3. The Regulation is targeted at employees who, by the nature of their work, e.g. data processing, computer graphic design and telecommunications, are required to use display screen equipment for a prolonged period of time almost every day, i.e. "users" as defined in the Regulation. The definition of "user" is further elaborated in a code of practice to be issued by the Labour Department to mean employees who use display screen equipment almost every day, and continuously for at least four hours during a day or cumulatively for at least six hours during a day.
4. Under the Regulation, "display screen equipment" means any display screen which shows letters, numbers, characters or graphics. However, the Regulation does not apply to certain display screen equipment that normally poses minimal safety and health risks, such as calculators and portable systems that are not in prolonged use.

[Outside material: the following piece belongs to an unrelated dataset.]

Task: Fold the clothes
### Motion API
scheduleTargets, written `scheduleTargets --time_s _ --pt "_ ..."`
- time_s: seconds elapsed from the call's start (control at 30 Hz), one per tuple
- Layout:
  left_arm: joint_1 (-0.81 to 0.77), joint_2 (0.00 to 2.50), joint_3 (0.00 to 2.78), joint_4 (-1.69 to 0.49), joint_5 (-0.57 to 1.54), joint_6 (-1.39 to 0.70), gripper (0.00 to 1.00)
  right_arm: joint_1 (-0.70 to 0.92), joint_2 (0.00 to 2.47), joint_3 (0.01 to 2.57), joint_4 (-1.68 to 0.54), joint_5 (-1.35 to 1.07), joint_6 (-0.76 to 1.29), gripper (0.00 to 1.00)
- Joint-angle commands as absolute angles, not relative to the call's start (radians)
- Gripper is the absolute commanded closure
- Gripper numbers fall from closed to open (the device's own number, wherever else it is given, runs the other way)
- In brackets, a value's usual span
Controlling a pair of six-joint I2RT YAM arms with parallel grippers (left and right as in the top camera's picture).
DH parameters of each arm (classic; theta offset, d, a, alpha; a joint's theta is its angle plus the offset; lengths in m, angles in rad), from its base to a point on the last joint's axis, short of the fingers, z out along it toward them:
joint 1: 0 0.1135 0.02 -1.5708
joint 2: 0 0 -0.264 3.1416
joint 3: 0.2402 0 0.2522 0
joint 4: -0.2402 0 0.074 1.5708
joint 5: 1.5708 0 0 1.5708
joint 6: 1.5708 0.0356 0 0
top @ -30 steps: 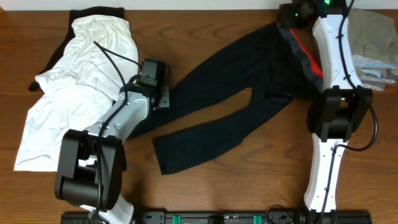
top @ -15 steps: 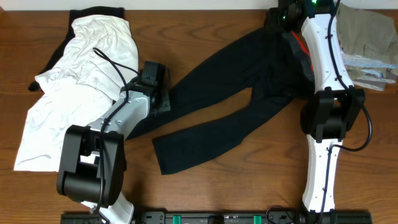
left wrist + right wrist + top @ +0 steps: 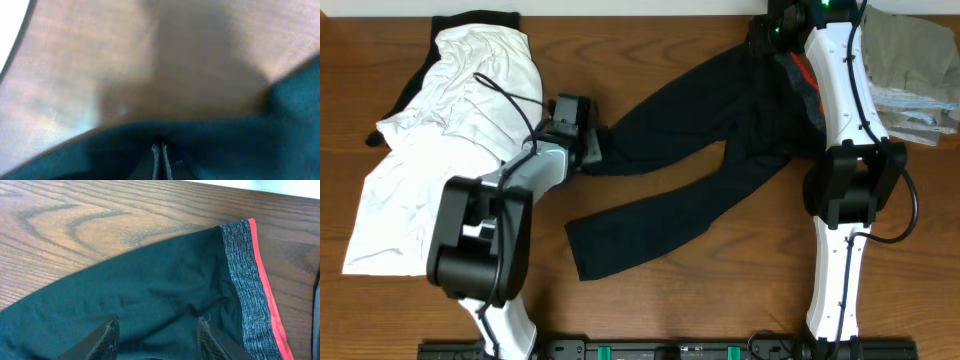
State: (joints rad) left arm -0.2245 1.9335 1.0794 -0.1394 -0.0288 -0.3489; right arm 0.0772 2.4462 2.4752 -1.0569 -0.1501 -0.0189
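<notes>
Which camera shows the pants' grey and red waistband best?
The right wrist view: the waistband fills it close and sharp. Overhead, the right arm hides most of it. The left wrist view shows only blurred dark fabric.

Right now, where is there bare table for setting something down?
Bare wood lies between white garment and black pants up top, and below the lower leg beside the right arm. Crowded: top right, where waistband, right arm and khaki garment meet.

black pants [image 3: 700,150], spread flat, legs apart
</notes>
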Motion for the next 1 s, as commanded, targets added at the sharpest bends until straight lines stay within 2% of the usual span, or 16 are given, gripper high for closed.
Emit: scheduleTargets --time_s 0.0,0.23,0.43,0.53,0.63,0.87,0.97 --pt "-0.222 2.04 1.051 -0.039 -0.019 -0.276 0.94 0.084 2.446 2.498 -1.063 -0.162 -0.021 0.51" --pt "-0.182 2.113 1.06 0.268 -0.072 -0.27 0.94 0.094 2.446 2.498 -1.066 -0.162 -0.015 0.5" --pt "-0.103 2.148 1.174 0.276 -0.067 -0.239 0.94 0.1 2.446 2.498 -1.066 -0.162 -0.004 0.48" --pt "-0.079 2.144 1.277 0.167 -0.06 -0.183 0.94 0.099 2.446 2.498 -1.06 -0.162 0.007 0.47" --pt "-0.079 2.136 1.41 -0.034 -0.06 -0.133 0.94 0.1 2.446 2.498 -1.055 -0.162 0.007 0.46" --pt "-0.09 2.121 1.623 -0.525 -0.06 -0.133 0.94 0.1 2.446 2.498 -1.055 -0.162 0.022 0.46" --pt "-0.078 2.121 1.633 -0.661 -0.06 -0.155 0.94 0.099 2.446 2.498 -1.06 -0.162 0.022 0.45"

5. In order that the safety and health of users be adequately protected, we consider it necessary to regulate not only display screen equipment, but also peripheral items like chairs and desks, i.e. the workstation as a whole.
6. The Regulation requires the person responsible for a workplace to perform a risk assessment of a workstation. The responsible person should also take steps to reduce any risks identified. In the Regulation, the main duties are assigned to the person responsible for a workplace because, in some cases, the employer may not exercise any control directly over the workplace. However, the employer is required to provide users employed by him with necessary safety and health training, while users are required to comply with precautionary measures. A person responsible for a workplace or an employer who fails to comply with the Regulation is liable on conviction to a maximum fine of $50,000, and a user to a maximum fine of $10,000.
7. Risk assessment of a workstation is based on a checklist, and should be performed by a person who has basic knowledge of the use of display screen equipment and the associated health risks. Safety and health training can be carried out through the showing of videos or distribution of educational materials. Most risk reduction measures would not incur any cost, e.g. repositioning display screens and adjusting the height of chairs. Where furniture has to be replaced to improve individual workstations, e.g. height-adjustable chairs, the expenses involved will be small. Compliance with the Regulation should not therefore impose a heavy financial burden on employers. The social benefits of reducing health problems associated with prolonged use of display screen equipment at work far outweigh the costs involved.
8. We propose that the Regulation should come into operation 12 months after enactment, so as to allow adequate time for employers and employees to prepare themselves for full compliance, as the Regulation covers a wide variety of trades and risk assessment is a new concept. The Labour Department will issue a code of practice and a health guide for employers and employees.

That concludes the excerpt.